Two days after registration opened, attendance had already skyrocketed to 2,120 teens from around the world.

"We have about 90 kids on the waitlist, and we're hoping that we'll send at least 75 of them," said NTO's Regional Aleph Godol (Regional President) Jacob Herstein. "We're really just hoping for people to come back, especially past summer program participants, with an even stronger sense of why they love BBYO and why they're involved on an international level."

Last year's International Convention was held in Dallas at the Hyatt Regency hotel. NTO and Lonestar Region BBYO, which includes San Antonio, Houston and Austin, hosted the convention with great help from the community, especially parent volunteers. Members of NTO were excited to welcome their friends from around the globe to their home, and many families hosted international teens for the week leading up to IC.

"It was crazy to think just how far the Jewish community stretched and how different cultures celebrated their Judaism," said Emily Mailman, president of Wadel BBG, and whose family hosted two girls from Estonia and the Ukraine last year. "It was a great experience to get to spend a week with these teens from all over the world and learn about their culture and show them around our community."

With airfare out of the mix, last year's IC was easier for local Dallas members to attend. NTO's participation goals for IC 2015 is different. "

Last year we had a lot more new members, eighth graders, ninth graders, who attended rather than this year we're trying to push for the older members. We're trying to get more people who had been to summer programs or had been on any immersive experience," said Tracy Davis, regional director of NTO BBYO. Herstein and Davis agree that local conventions are more beneficial than IC for members who have not yet been exposed to International BBYO programs, like summer experiences.

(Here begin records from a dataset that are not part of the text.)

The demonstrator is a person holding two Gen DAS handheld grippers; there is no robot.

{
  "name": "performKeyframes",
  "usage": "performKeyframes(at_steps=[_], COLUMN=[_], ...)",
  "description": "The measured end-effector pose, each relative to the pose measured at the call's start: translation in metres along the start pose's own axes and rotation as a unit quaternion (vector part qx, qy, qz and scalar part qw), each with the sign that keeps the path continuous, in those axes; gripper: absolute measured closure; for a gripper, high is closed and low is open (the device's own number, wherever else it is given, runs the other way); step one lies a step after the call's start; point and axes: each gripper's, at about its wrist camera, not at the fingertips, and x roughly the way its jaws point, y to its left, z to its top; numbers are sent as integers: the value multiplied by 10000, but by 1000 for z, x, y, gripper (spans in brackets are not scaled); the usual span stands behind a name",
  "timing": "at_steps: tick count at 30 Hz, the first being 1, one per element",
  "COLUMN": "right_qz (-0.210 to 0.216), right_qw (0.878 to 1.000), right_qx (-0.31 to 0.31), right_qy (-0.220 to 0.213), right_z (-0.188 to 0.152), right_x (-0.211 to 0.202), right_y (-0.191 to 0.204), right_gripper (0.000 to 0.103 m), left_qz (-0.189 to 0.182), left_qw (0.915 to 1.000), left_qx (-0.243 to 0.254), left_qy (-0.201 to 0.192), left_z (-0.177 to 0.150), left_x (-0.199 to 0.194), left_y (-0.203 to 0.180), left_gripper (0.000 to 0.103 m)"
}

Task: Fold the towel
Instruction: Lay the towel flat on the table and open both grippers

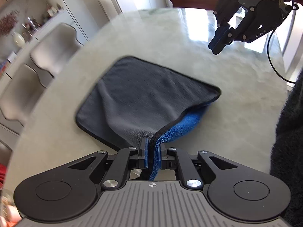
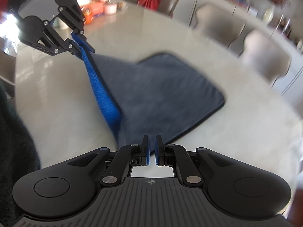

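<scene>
Left gripper (image 1: pixel 153 149): my fingers clamp the grey-and-blue plush towel (image 1: pixel 144 92) corner between them.
Right gripper (image 2: pixel 152 151): clenched, nothing held, towel lies ahead.

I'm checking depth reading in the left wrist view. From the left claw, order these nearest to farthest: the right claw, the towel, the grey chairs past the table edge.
1. Towel: its corner is clamped in the left claw, straight ahead.
2. Right claw: upper right, above the table.
3. Grey chairs: left, beyond the table edge.
</scene>
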Motion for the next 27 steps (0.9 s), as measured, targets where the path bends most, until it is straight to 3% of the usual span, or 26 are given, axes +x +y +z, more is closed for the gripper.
performKeyframes(at_steps=[3, 7, 8, 11, 13, 15, 19, 23, 27], right_qz=[97, 126, 142, 85, 48, 126, 199, 213, 169], right_qw=[9991, 9929, 9879, 9737, 9636, 9466, 9278, 9061, 8959], right_qx=[192, 1128, 1518, 2270, 2668, 3220, 3725, 4219, 4432], right_qy=[372, 363, 276, 159, 140, 107, 88, 241, 244], right_z=[-13, -23, -26, -30, -31, -36, -41, -42, -39], right_x=[15, 28, 32, 40, 43, 53, 60, 71, 78], right_y=[7, -6, -11, -18, -21, -28, -38, -39, -36], right_gripper=[95, 92, 91, 74, 72, 71, 69, 68, 62], left_qz=[-82, -128, -104, -6, 31, 59, 25, -36, -179], left_qw=[9988, 9980, 9979, 9979, 9983, 9980, 9937, 9925, 9921], left_qx=[396, 235, 193, 30, -187, -496, -1098, -1203, -1236], left_qy=[280, 575, 618, 649, 546, 378, 216, 211, 91], left_z=[-13, -27, -29, -34, -36, -38, -43, -42, -40], left_x=[8, 5, 4, -6, -14, -15, -5, 9, 20], left_y=[-24, -22, -19, -10, -1, 9, 21, 19, 16], left_gripper=[89, 84, 83, 77, 67, 65, 63, 63, 61])
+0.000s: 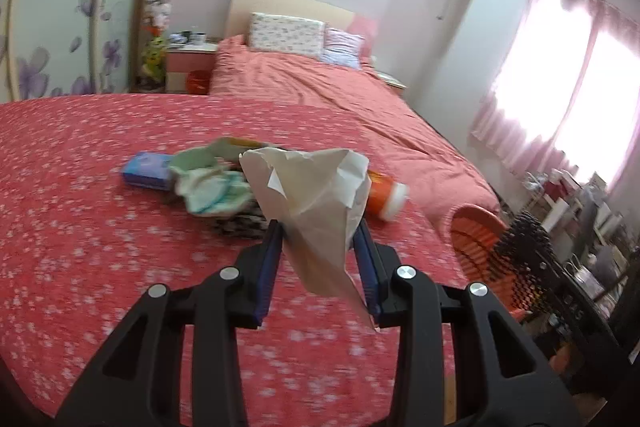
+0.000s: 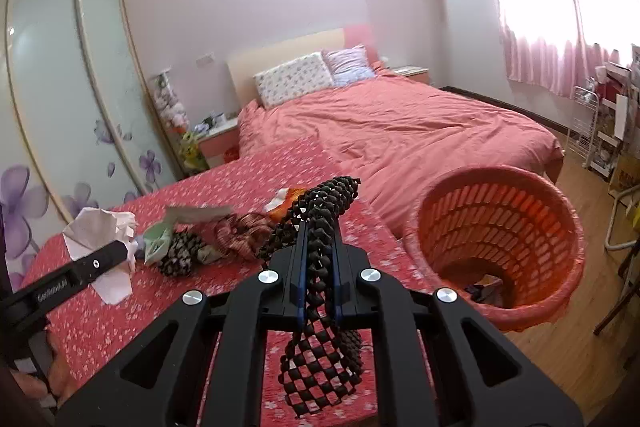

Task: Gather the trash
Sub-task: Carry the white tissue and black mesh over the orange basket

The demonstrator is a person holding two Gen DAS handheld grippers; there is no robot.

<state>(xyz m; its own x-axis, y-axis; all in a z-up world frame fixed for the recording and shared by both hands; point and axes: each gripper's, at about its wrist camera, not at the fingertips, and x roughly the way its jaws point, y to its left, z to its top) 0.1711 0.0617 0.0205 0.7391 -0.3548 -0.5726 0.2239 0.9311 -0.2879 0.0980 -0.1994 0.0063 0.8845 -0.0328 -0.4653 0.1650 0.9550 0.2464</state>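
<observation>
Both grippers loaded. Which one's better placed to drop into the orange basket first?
Right, probably. The right gripper, shut on the black foam mesh sleeve, has the orange plastic lattice basket open just beside it. The left gripper, shut on the crumpled white paper, hangs over the red floral-covered table.

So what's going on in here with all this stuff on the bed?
A person is clearing trash off the red floral bedspread with two handheld tongs. The left tongs are shut on a crumpled sheet of paper, held above the spread. The right tongs grip a black mesh net close to the orange basket, which already holds something at the bottom. Wrappers, a blue packet and an orange bottle remain in a pile.
</observation>
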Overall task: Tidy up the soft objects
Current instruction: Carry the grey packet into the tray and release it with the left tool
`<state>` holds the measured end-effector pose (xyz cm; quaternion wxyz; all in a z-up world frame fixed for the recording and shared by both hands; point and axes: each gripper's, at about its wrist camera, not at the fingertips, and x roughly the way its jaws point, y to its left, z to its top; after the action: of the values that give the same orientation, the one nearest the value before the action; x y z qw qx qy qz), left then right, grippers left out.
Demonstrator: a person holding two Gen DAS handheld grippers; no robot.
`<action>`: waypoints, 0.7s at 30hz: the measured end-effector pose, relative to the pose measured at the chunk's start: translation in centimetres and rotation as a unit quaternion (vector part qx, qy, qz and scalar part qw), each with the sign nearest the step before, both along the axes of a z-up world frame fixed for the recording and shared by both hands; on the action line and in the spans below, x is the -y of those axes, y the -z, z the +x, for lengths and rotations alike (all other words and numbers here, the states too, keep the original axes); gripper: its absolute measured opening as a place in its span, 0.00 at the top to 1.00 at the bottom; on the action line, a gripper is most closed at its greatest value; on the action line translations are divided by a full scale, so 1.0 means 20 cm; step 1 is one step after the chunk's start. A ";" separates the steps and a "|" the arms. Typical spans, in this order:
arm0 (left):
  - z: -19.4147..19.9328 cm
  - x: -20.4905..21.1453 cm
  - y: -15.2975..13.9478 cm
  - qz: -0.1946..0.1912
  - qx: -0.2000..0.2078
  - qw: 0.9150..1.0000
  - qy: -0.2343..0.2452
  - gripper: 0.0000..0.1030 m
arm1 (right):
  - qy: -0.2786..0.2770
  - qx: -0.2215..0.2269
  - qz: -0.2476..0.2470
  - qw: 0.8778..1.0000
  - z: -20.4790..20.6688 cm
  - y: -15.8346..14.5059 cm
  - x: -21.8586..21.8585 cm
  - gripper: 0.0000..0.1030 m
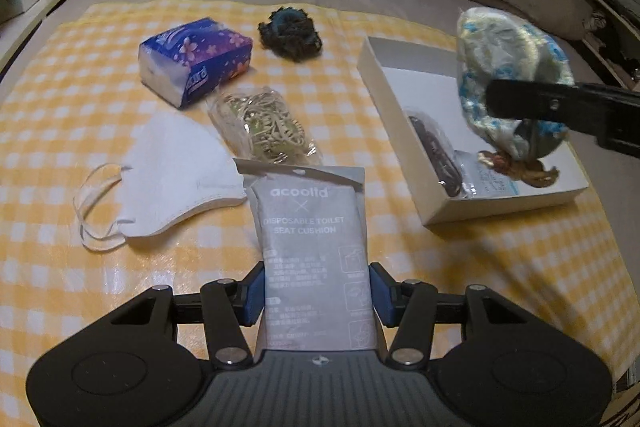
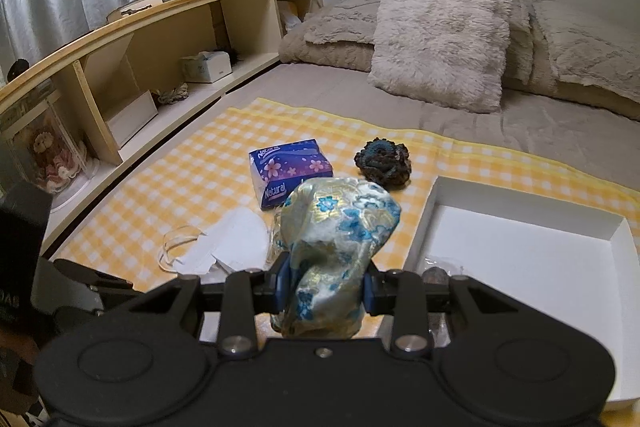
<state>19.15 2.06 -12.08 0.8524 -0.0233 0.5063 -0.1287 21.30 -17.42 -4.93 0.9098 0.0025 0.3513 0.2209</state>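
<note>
My left gripper (image 1: 316, 291) is shut on a grey toilet seat cushion pack (image 1: 312, 227), held over the yellow checked cloth (image 1: 80, 107). My right gripper (image 2: 324, 291) is shut on a blue floral silk pouch (image 2: 336, 235); the left wrist view shows the pouch (image 1: 504, 67) hanging above the white box (image 1: 372, 67). On the cloth lie a white face mask (image 1: 176, 179), a purple tissue pack (image 1: 196, 63), a clear bag of rubber bands (image 1: 260, 123) and a dark crocheted piece (image 1: 290, 33).
The white box (image 2: 532, 255) holds a dark item (image 1: 434, 155), a small clear packet (image 1: 480, 179) and a brown tassel (image 1: 524, 171). Furry pillows (image 2: 440, 35) lie at the bed head. A wooden shelf (image 2: 160, 39) runs along the left.
</note>
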 end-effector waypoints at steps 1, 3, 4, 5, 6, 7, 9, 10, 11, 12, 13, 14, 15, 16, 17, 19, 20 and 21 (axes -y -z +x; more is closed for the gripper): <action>-0.01 0.00 -0.01 0.000 0.004 1.000 0.002 0.48 | 0.001 0.000 -0.001 1.000 0.00 0.00 0.00 0.66; -0.03 0.01 -0.03 -0.010 0.013 1.000 0.004 0.48 | 0.003 -0.001 -0.002 1.000 0.00 0.00 0.01 0.66; -0.04 0.00 -0.05 -0.018 0.017 1.000 0.003 0.48 | 0.004 -0.001 -0.002 1.000 0.00 0.00 0.01 0.66; -0.05 0.00 -0.08 -0.028 0.022 0.999 0.003 0.48 | 0.004 0.000 -0.001 1.000 0.00 0.00 0.01 0.66; -0.06 0.00 -0.11 -0.042 0.031 0.999 0.002 0.48 | 0.004 0.001 0.000 1.000 -0.01 -0.01 0.01 0.66; -0.06 0.00 -0.14 -0.048 0.041 0.998 0.002 0.48 | 0.005 0.002 0.000 1.000 -0.01 -0.01 0.01 0.66; -0.07 0.01 -0.20 -0.050 0.069 0.996 -0.001 0.48 | 0.005 0.003 0.001 1.000 -0.01 -0.01 0.02 0.66; -0.07 0.02 -0.23 -0.050 0.079 0.996 -0.005 0.48 | 0.007 0.004 0.001 1.000 -0.01 -0.02 0.03 0.66; -0.07 0.01 -0.25 -0.051 0.087 0.995 -0.010 0.48 | 0.007 0.004 0.002 1.000 -0.01 -0.02 0.03 0.66; -0.06 0.01 -0.27 -0.052 0.095 0.994 -0.016 0.48 | 0.008 0.004 0.004 1.000 -0.02 -0.02 0.04 0.66; -0.05 0.01 -0.29 -0.054 0.101 0.993 -0.022 0.48 | 0.007 0.004 0.006 1.000 -0.02 -0.02 0.05 0.66; -0.04 0.01 -0.30 -0.056 0.106 0.992 -0.027 0.48 | 0.006 0.004 0.008 1.000 -0.02 -0.03 0.06 0.66; -0.03 0.01 -0.32 -0.059 0.110 0.992 -0.032 0.48 | 0.006 0.006 0.008 1.000 -0.03 -0.03 0.07 0.66; -0.01 0.01 -0.33 -0.060 0.114 0.991 -0.036 0.48 | 0.007 0.008 0.007 1.000 -0.03 -0.03 0.08 0.66; 0.00 0.02 -0.34 -0.060 0.120 0.990 -0.040 0.48 | 0.009 0.010 0.007 1.000 -0.04 -0.04 0.10 0.66; 0.03 0.03 -0.37 -0.058 0.133 0.988 -0.045 0.48 | 0.016 0.014 0.005 1.000 -0.04 -0.05 0.14 0.66; 0.04 0.04 -0.38 -0.057 0.139 0.987 -0.048 0.48 | 0.021 0.016 0.004 1.000 -0.04 -0.05 0.15 0.66; 0.04 0.06 -0.39 -0.058 0.146 0.986 -0.050 0.48 | 0.025 0.018 0.003 1.000 -0.04 -0.05 0.18 0.66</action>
<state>20.03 0.96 -4.28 0.9196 -0.0793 0.3665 -0.1171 20.41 -21.00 -3.92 0.9212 0.0107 0.3342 0.1989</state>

An important aspect of IC each year is the election of the new International Executive Board, four guys and four girls who help lead and support local and regional chapters. Along with the "I-Board" elected at IC the previous year, a steering committee, with teen delegates from all over, contribute to coordinating IC.

Melissa Kurtzman, a member of Weinstein BBG, was on the steering committee for IC 2014. Beginning early November, she had weekly calls to plan the Friday night Shabbat service and the Havdallah service she'd be leading 120 teens in.

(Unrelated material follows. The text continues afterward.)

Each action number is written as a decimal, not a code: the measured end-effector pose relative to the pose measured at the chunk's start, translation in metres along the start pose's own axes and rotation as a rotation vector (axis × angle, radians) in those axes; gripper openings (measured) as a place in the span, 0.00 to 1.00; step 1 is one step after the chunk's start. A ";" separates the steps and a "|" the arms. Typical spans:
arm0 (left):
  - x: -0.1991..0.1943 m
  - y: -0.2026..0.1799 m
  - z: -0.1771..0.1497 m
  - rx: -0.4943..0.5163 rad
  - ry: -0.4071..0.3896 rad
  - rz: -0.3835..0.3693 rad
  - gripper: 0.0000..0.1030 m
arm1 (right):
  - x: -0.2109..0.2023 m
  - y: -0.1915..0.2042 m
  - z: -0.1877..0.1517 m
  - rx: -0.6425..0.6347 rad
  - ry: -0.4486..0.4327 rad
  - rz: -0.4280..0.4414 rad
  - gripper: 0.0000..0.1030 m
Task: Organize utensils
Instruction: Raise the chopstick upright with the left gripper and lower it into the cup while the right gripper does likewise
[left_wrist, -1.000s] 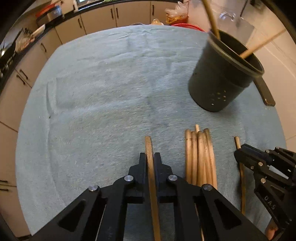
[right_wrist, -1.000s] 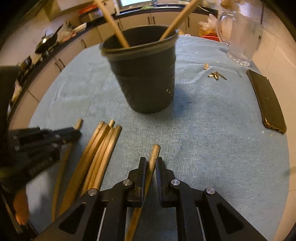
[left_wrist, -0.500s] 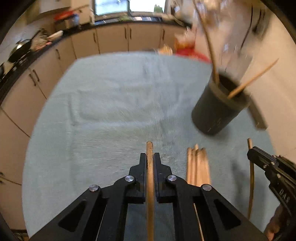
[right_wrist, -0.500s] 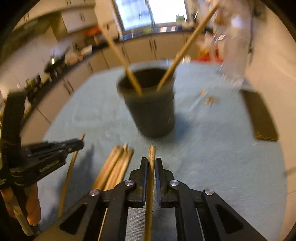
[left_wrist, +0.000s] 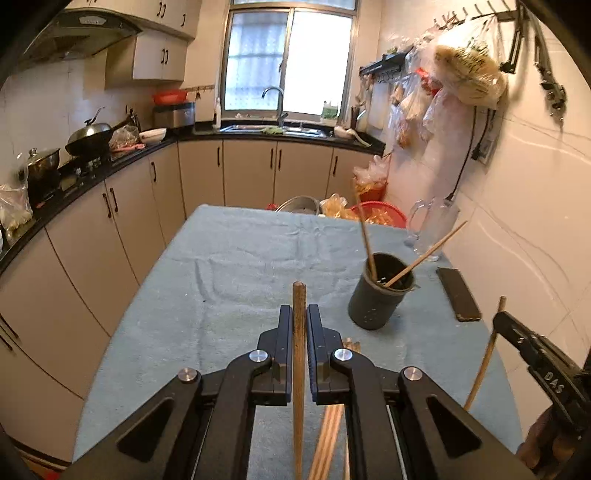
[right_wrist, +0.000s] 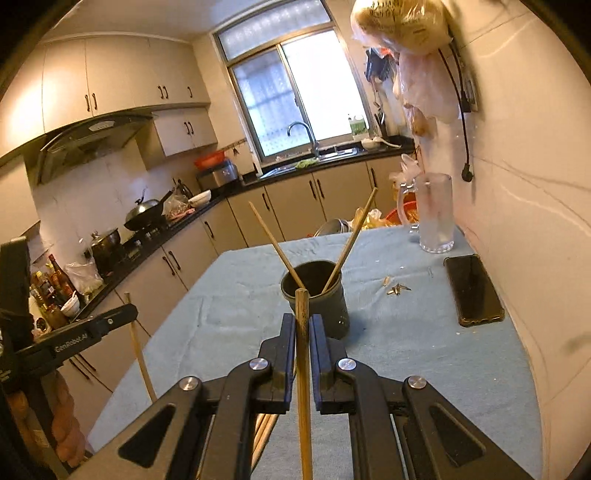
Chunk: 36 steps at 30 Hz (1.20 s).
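My left gripper (left_wrist: 299, 314) is shut on a wooden chopstick (left_wrist: 298, 369), held above the table. My right gripper (right_wrist: 303, 321) is shut on another wooden chopstick (right_wrist: 303, 369), also lifted. A dark cylindrical holder (left_wrist: 376, 295) stands on the blue-grey cloth with two chopsticks leaning in it; it also shows in the right wrist view (right_wrist: 317, 291), just beyond my right gripper's tips. A bundle of loose chopsticks (left_wrist: 328, 435) lies on the cloth under the left gripper. Each gripper shows in the other's view, the right one (left_wrist: 502, 319) and the left one (right_wrist: 129, 314).
A black phone (right_wrist: 472, 290) lies on the cloth near the right wall. A glass pitcher (right_wrist: 436, 214) stands at the far right of the table. Small bits of debris (right_wrist: 397, 290) lie near the holder. Kitchen cabinets and a counter run along the left and back.
Both grippers have lifted their chopsticks off the cloth and tilted up, so the kitchen now fills the views. The holder looks farther away and lower.
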<state>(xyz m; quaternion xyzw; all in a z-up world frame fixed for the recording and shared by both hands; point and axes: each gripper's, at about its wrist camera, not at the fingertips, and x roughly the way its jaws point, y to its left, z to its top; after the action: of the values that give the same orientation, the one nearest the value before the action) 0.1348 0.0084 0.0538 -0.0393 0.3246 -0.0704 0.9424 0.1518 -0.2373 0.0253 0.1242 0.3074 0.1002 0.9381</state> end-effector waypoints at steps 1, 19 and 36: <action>-0.008 -0.001 -0.003 0.006 -0.018 0.002 0.07 | -0.004 0.000 0.001 0.000 -0.012 0.004 0.08; -0.031 -0.017 0.036 -0.020 -0.131 -0.066 0.07 | -0.038 -0.001 0.030 0.013 -0.193 0.029 0.08; 0.010 -0.041 0.117 -0.084 -0.278 -0.143 0.07 | -0.026 0.008 0.109 0.023 -0.423 -0.025 0.08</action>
<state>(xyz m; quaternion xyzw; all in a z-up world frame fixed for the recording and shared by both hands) 0.2104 -0.0300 0.1452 -0.1113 0.1901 -0.1176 0.9683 0.1965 -0.2555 0.1269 0.1494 0.1064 0.0569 0.9814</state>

"It was really rewarding to see how everything played out," said Kurtzman. Although she had attended IC the previous year, Kurtzman had a "much bigger appreciation of all the programs that went on" from being involved in the planning process. At IC this year, Melissa will he an administrative assistant where she will oversee the portion of the steering committee focused on Shabbat rituals. "Making sure that everyone is accommodated for everything and making sure that there's a lot of options for everyone in terms of all the programs" is a priority of Kurtzman's, fitting in with BBYO's standard of pluralism.

IC participants often look forward to the musical guests, Shabbat celebrations and dozens of electives to choose from. The large size of IC allows BBYO to offer numerous program options for teens to choose from to sculpt their own IC experiences. IC is often a time for teens to rekindle friendships with those they have made at BBYO summer programs. "It's the best way in the world to reconnect with your summer program friends, and to remind them why they love BBYO," said Herstein.

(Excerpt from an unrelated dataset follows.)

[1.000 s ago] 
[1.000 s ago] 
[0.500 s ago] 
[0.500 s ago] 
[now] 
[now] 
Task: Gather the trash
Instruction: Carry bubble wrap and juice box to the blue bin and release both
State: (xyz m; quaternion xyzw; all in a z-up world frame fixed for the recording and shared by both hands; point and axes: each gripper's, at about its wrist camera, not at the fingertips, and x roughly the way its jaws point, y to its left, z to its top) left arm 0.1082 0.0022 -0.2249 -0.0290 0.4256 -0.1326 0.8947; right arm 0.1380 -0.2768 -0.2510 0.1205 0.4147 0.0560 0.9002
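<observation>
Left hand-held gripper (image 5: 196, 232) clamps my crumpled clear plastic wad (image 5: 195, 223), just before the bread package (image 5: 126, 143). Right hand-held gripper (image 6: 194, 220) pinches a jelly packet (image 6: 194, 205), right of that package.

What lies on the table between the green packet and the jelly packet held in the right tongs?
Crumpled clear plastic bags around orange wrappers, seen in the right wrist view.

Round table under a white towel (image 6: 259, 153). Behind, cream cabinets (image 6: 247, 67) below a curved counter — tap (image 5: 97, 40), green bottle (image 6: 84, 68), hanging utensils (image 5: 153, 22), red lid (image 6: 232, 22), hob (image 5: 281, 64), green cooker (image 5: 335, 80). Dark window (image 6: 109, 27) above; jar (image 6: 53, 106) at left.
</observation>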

The theme of IC 2015 is "Stronger Together," symbolizing the coming together of thousands of Jewish teens from all around the globe through BBYO. "It's about being able to connect with friends from other programs you might have been on, but also you're going to see things you won't be able to in your local hometown conventions," said Davis. "It's about being able to experience something bigger than yourself and bigger than your community.